Uncomfortable Lessons from the Belarusian Political Crisis

Uncomfortable Lessons from the Belarusian Political Crisis

It goes beyond the surface. Photo: Euronews

The former Soviet police state and the Caribbean nation are as different as the citizen alliances challenging their autocracies. Here’s an informed comparison from the ground.

By Caracas ChroniclePablo Angulo Troconis

September 10th, 2020: at the time I write this, Belarus has seen its fourth straight weekend of mass scale protests. Maria Kolesnikova, one of three women part of the troika challenging Lukashenko and the only one still in Belarus, has been detained. The UN Security Council met on Friday, September, 4th, to discuss the human rights situation in Belarus. There are several accounts of women being repressed after participating in women’s marches in Minsk.

The resolve of the people of Belarus is inspiring and it’s reported that some members of the Venezuelan opposition see it as an example to follow. The comparisons between Venezuela and Belarus abound; the last example of such arguments came during a UN Security Council session, when the Deputy Permanent Representative of the Russian Federation to the UN, Ambassador Dimitry Polanskiy, sarcastically compared Svetlana Tikhanovskaya to Juan Guaidó: “We hear claims that [Svetlana Tikhanovskaya] won the elections, but who has verified it? Is this a new reality when anyone could claim he or herself (sic) is an elected President? Is this a new Guaidó-type scheme applicable to all electoral situations in which the outcomes are not acceptable to certain countries?
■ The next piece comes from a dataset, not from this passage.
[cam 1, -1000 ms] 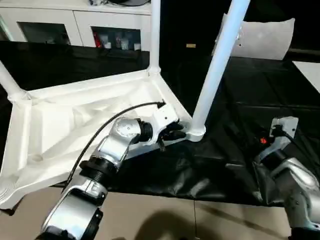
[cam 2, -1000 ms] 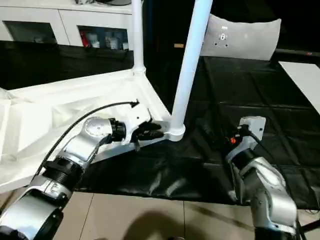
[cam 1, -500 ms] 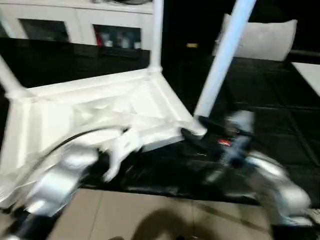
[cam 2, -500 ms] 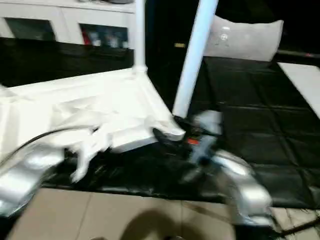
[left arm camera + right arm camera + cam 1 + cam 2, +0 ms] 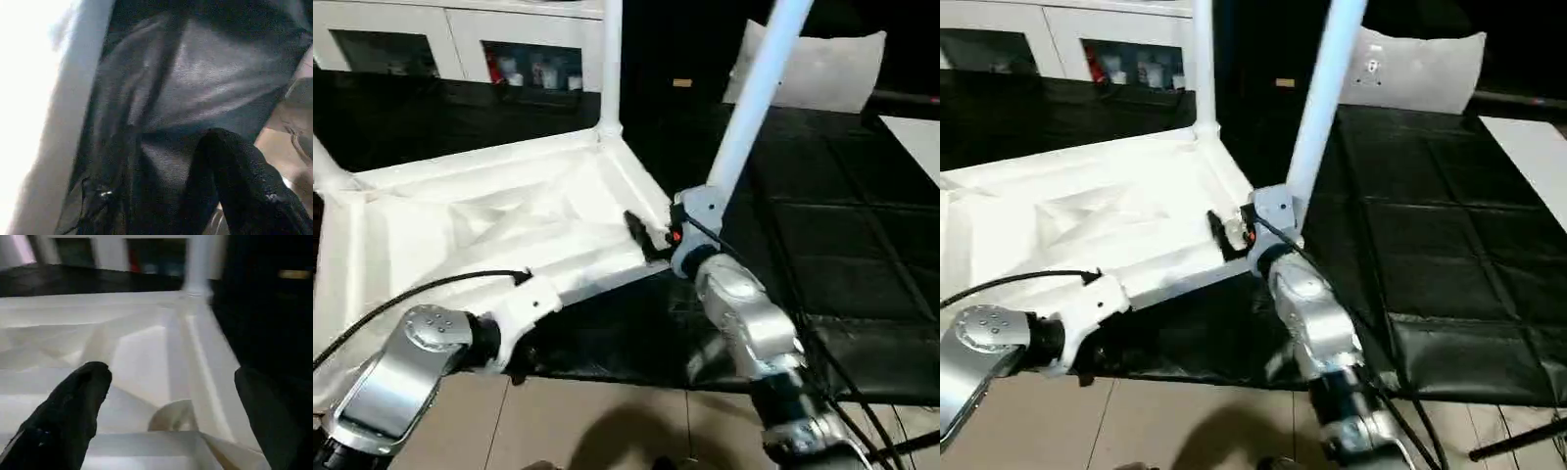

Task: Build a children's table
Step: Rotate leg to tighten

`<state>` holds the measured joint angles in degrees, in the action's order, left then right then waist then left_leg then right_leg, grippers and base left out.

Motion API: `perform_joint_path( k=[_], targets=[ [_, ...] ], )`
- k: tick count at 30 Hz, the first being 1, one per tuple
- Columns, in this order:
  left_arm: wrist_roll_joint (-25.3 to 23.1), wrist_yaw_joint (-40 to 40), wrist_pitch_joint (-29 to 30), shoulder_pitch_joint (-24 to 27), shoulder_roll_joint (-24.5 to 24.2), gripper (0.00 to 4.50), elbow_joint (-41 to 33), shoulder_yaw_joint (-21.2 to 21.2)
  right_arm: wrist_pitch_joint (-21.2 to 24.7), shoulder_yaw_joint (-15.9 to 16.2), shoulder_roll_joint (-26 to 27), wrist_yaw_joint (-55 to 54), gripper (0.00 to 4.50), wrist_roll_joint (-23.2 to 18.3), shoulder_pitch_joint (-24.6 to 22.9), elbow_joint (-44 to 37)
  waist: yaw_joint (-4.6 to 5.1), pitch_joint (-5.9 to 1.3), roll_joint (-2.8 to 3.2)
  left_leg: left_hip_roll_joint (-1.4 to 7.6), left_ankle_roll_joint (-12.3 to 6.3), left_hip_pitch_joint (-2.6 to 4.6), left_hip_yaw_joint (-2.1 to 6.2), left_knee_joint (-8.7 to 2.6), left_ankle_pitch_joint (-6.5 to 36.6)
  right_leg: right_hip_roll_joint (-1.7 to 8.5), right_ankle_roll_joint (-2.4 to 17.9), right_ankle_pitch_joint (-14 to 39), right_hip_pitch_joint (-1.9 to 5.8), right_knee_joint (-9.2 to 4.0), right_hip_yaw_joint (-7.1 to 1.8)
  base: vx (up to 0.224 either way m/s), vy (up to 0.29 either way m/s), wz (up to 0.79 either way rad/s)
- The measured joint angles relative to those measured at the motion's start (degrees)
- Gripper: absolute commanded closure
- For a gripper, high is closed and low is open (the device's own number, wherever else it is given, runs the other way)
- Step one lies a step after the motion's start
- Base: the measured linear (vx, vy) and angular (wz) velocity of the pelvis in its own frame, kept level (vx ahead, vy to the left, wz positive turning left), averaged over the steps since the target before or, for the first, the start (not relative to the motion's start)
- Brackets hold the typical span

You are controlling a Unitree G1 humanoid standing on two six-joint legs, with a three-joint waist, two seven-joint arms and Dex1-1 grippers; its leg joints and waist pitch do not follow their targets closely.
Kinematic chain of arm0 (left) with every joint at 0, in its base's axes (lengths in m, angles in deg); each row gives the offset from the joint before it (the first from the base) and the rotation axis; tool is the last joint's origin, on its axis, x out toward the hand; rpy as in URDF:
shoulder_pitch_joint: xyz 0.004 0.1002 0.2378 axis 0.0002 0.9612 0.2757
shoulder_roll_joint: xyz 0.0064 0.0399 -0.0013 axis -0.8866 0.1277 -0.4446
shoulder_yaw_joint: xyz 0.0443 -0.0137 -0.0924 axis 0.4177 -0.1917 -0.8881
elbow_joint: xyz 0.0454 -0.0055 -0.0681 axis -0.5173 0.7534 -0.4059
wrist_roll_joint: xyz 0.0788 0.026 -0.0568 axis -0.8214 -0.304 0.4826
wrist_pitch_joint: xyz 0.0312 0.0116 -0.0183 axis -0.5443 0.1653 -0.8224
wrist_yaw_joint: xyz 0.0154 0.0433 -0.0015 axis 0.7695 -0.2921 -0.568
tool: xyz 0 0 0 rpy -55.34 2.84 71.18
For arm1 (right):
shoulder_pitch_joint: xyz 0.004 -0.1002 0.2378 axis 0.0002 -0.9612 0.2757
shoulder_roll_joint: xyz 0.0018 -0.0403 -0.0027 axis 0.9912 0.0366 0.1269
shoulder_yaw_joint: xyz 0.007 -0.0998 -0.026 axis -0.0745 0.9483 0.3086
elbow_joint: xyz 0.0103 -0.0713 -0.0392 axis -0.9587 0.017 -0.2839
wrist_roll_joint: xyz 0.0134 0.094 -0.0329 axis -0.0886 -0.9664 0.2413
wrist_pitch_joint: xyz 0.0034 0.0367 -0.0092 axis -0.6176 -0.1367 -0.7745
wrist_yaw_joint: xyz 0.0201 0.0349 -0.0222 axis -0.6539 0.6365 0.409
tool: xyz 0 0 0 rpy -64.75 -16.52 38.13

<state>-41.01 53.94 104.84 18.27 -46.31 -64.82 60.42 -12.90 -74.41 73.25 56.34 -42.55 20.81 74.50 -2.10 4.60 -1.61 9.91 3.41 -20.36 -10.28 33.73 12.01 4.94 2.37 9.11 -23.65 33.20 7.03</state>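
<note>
The children's table (image 5: 489,225) lies upside down on black cloth, its ribbed underside up. Three of its white legs stand in corner sockets: one at the far corner (image 5: 610,69), one at the near right corner (image 5: 754,98), one at the left (image 5: 328,166). My right gripper (image 5: 641,233) is at the near right corner, open, with its black fingers (image 5: 68,416) wide apart on either side of a round rib (image 5: 171,418) inside the rim. My left gripper (image 5: 521,364) hangs below the table's near edge, over the cloth. Its one visible finger (image 5: 234,181) has only cloth beside it, and it holds nothing.
A white cabinet (image 5: 460,39) with glass doors stands at the back. A white panel (image 5: 822,69) leans at the back right, and a flat white board (image 5: 920,137) lies at the far right. Black cloth (image 5: 822,245) covers the floor; beige tiles (image 5: 607,421) lie in front.
My left gripper has let go of the table's near edge and pulled back to the near left. My right arm has swung left to the table's near right corner.
</note>
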Motion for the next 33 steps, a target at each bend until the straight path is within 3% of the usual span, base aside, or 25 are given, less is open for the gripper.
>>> perform_joint_path(
  k=[3, 7, 13, 18, 23, 27, 31, 33],
  targets=[
    [0.1, -1.7, 1.2, 0.1, 0.4, 2.11, -0.3, -0.7, -1.9, -3.6, 0.3, -5.1, 0.00, 0.0, 2.6, 4.6, -0.48, 0.00, 0.00, -0.03, 0.01, 0.02, 0.00, 0.03, 0.0, 0.01, 0.0, 0.0, 0.05, 0.02, 0.00, 0.000, 0.000, 0.00],
    [-0.3, -3.2, 1.0, 0.0, 0.7, 2.11, -0.1, -0.7, -4.8, -5.7, -1.0, -8.2, 0.00, 0.3, 3.7, 8.2, -1.02, 0.00, 0.00, -0.03, 0.01, 0.10, 0.00, 0.05, 0.0, 0.02, 0.0, 0.0, 0.14, 0.05, 0.00, 0.000, 0.000, 0.00],
    [-0.9, -5.8, 0.2, -0.2, 1.5, 2.11, 1.3, -0.7, -8.5, -9.8, -7.3, -9.9, 0.00, 0.5, 6.3, 16.0, -1.81, 0.03, 0.05, -0.04, 0.00, 0.16, -0.01, 0.14, 0.0, 0.04, 0.0, 0.0, 0.33, 0.05, -0.03, 0.000, 0.000, 0.00],
    [-1.3, -9.3, -2.3, -2.0, 3.7, 2.11, 5.0, -0.7, -10.8, -13.3, -12.6, -11.4, 0.00, 0.6, 8.3, 20.5, -1.45, 0.04, 0.09, -0.04, -0.01, 0.16, -0.03, 0.18, -0.1, 0.03, 0.0, 0.0, 0.30, 0.17, -0.05, 0.000, 0.000, 0.00],
    [-3.3, -14.9, -8.4, -4.0, 8.0, 2.11, 10.1, -0.9, -14.1, -16.4, -19.1, -11.8, 0.00, 0.5, 10.5, 25.2, -1.29, 0.02, 0.06, -0.03, -0.04, 0.14, -0.03, 0.24, -0.1, 0.03, 0.0, 0.0, 0.30, 0.21, -0.05, 0.000, 0.000, 0.00],
    [-2.6, -18.1, -11.0, -3.9, 11.8, 2.11, 10.0, -2.9, -15.2, -17.5, -20.7, -11.9, 0.00, 0.7, 10.4, 25.6, -0.64, 0.01, 0.05, -0.02, -0.07, 0.00, -0.04, 0.24, -0.1, 0.02, -0.1, 0.0, 0.19, 0.26, -0.05, 0.000, 0.000, 0.00],
    [1.2, -20.8, -15.2, 0.8, 17.3, 1.75, 7.2, -6.5, -16.0, -16.7, -20.5, -9.7, 0.00, 1.3, 7.8, 22.7, 0.15, -0.01, 0.06, 0.03, -0.31, -0.23, -0.08, 0.24, -0.1, -0.01, -0.1, 0.1, 0.15, 0.29, -0.07, 0.000, 0.000, 0.00],
    [1.9, -21.8, -16.8, 2.6, 17.8, 1.55, 7.0, -6.8, -16.0, -16.5, -20.4, -9.0, 0.00, 1.6, 6.7, 22.4, 0.21, -0.02, 0.08, 0.06, -0.32, -0.34, -0.08, 0.26, -0.1, -0.05, -0.1, 0.1, 0.01, 0.31, -0.06, 0.000, 0.000, 0.00]
  ],
)
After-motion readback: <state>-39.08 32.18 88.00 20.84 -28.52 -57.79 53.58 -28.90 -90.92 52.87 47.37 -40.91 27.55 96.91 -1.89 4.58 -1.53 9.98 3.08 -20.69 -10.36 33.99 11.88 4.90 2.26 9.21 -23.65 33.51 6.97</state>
Certainly, there are multiple parallels that can be drawn (something that my wife, a Belarusian native, and I always discuss), yet there are fundamental differences to look at, as well. I will focus on two: 1) The nature of the regimes and 2) The nature of the oppositions.

On the Regimes

Alexander Lukashenko is the head of an old-fashioned dictatorship and a police state, period. While there’s no doubt that Venezuela is a dictatorship, Maduro is the head of a conglomerate of alliances with sometimes competing interests where the military predominate, along with the leadership of the United Socialist Party of Venezuela (PSUV), other figures of the public administration and a new wealthy class of political origin. Venezuela is part police state, part oil state, and part kleptocracy operating in populist structures and narratives.

Still, in both countries, elections take place. The only free and fair election in the history of Belarus took place in 1994, which Lukashenko won. In Venezuela, the last presidential election of 2018 was neither free nor fair, a trend established since Chávez. Ask a Belarusian, what’s the likely outcome of a presidential election? The answer will be consistent. Ask a Venezuelan, what’s the likely outcome of a presidential election? The answer will also be consistent. If elections are not competitive, and there’s a widespread consensus, both internally and internationally, that they do not hold up to democratic standards, why do both regimes keep holding elections? Is it that both regimes need to keep the façade of a democratic system to the international community? That’s only part of the answer.